TASK TO COMPLETE ::
Only some lines are wanted. Transcribe, exactly, the lines below from the line with "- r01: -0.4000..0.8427" up to and including the line with "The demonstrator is".

################

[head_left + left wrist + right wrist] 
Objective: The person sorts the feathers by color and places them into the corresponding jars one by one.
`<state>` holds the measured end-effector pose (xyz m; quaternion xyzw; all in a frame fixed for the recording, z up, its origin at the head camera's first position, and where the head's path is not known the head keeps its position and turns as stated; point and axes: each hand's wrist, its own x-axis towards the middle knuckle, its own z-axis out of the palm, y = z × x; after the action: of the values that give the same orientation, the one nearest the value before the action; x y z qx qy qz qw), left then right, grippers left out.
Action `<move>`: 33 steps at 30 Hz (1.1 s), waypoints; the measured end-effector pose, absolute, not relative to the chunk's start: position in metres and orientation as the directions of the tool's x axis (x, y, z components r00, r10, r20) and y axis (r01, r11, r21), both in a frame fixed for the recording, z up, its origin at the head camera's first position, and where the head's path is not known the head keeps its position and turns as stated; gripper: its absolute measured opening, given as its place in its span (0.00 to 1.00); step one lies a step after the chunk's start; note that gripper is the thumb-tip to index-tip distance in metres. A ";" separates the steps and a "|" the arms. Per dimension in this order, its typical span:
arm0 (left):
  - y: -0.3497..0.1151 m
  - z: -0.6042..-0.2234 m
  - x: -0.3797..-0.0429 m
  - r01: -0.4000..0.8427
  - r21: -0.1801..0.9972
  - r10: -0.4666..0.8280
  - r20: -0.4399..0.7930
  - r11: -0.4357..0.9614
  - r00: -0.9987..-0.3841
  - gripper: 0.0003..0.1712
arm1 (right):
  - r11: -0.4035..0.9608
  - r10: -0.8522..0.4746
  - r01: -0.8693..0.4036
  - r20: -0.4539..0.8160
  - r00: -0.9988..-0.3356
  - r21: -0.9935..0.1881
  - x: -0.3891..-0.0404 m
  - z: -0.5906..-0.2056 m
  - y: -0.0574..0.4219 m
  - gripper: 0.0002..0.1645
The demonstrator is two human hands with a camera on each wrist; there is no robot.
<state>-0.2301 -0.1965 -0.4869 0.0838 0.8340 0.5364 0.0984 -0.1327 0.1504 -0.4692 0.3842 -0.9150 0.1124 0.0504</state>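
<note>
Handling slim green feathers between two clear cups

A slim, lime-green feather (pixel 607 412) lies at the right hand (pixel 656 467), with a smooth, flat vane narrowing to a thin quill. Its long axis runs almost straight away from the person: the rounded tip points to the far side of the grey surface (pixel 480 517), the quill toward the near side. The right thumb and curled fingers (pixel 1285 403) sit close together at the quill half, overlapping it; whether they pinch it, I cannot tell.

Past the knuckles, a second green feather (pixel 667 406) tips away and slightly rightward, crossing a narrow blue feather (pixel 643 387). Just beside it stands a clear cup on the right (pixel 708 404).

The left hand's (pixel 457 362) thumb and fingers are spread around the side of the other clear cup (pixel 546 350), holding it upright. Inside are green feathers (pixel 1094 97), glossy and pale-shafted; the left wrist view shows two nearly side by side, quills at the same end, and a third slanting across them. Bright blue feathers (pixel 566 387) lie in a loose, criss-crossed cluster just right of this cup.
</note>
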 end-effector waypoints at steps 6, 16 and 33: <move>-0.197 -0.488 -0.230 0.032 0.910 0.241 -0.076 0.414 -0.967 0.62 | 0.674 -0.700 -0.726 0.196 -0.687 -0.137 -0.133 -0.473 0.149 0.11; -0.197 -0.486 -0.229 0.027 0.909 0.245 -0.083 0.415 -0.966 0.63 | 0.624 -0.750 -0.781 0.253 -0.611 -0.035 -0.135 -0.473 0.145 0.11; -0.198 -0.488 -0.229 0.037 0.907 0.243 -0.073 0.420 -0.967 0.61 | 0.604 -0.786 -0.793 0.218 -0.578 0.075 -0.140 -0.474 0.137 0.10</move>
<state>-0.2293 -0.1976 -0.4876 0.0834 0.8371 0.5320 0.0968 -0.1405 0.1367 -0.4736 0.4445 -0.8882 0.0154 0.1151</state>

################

EXPECTED OUTPUT ::
  - r01: -0.4000..0.8427
  - r21: -0.1801..0.9972
  - r10: -0.4666..0.8280
  - r20: -0.4399..0.7930
  - r11: -0.4357..0.9614
  - r00: -0.9987..-0.3841
  - gripper: 0.0003..0.1712
arm1 (right):
  - r11: -0.4035..0.9608
  - r10: -0.8522..0.4746
  - r01: -0.8693..0.4036
  - r20: -0.4539..0.8160
  - r00: -0.9988..-0.3356
  - r21: -0.9935..0.1881
  - x: -0.3891..-0.0404 m
  - z: -0.5906..-0.2056 m
  - y: -0.0574..0.4219 m
  - gripper: 0.0002..0.1645
The demonstrator is two human hands with a camera on each wrist; there is no robot.

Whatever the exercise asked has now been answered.